Task directions -
Filter the records below for the word "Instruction". Copy each line that holds it.

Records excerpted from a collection
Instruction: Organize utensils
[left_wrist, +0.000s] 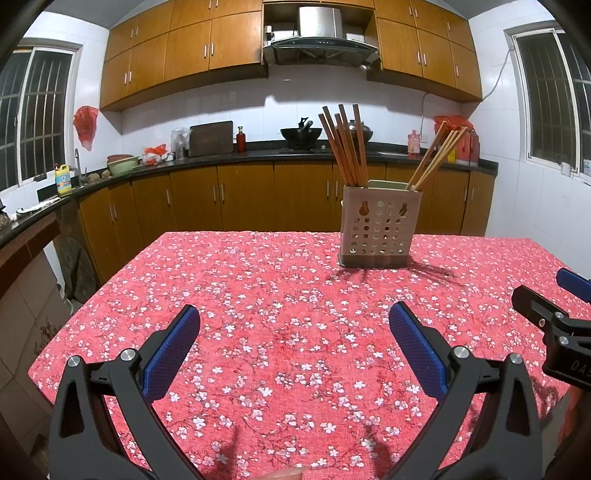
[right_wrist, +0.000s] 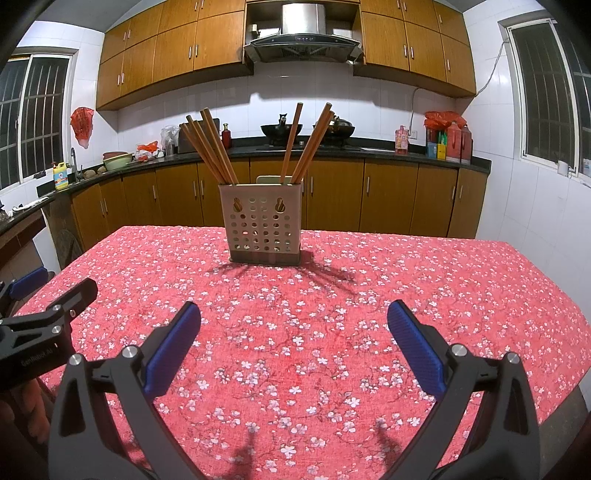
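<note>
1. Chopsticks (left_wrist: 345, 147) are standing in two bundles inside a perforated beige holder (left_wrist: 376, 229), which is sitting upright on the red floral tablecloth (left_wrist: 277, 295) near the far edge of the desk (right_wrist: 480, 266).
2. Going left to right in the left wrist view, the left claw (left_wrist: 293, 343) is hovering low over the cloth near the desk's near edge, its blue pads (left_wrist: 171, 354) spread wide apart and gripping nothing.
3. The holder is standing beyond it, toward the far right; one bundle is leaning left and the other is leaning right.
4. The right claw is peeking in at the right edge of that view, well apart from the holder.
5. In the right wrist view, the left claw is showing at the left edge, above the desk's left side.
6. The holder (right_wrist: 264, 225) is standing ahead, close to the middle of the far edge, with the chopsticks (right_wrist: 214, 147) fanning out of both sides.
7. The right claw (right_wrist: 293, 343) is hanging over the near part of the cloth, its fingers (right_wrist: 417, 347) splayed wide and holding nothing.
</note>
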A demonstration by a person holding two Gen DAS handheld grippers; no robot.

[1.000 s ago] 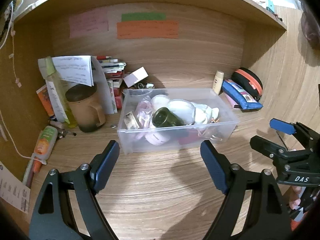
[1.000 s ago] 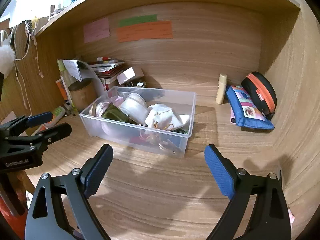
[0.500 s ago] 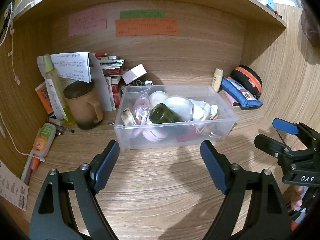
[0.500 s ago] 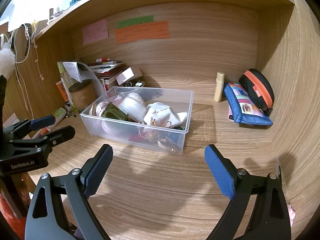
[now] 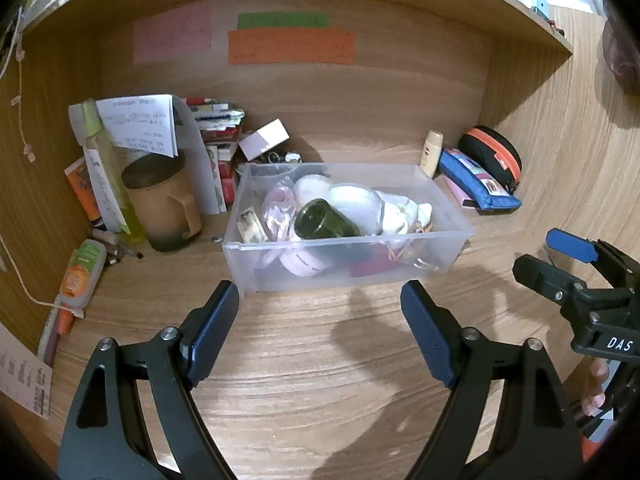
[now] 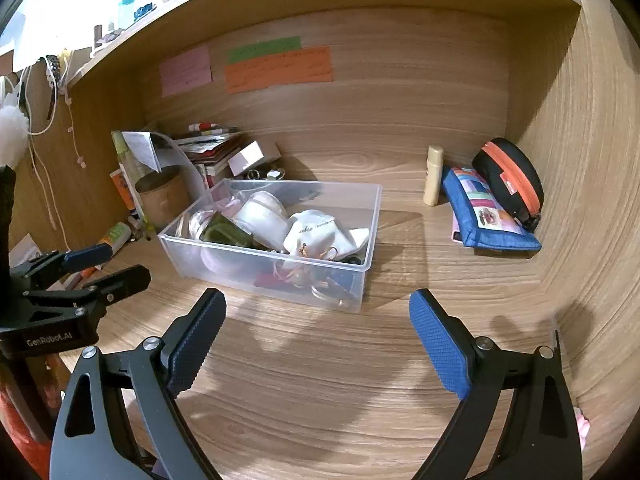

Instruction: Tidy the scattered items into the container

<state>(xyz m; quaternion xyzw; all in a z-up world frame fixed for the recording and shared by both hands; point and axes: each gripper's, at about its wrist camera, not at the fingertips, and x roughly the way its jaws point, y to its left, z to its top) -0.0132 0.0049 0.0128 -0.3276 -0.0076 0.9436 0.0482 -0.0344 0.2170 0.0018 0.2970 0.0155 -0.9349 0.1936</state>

Answer space -
Instruction: Organize utensils
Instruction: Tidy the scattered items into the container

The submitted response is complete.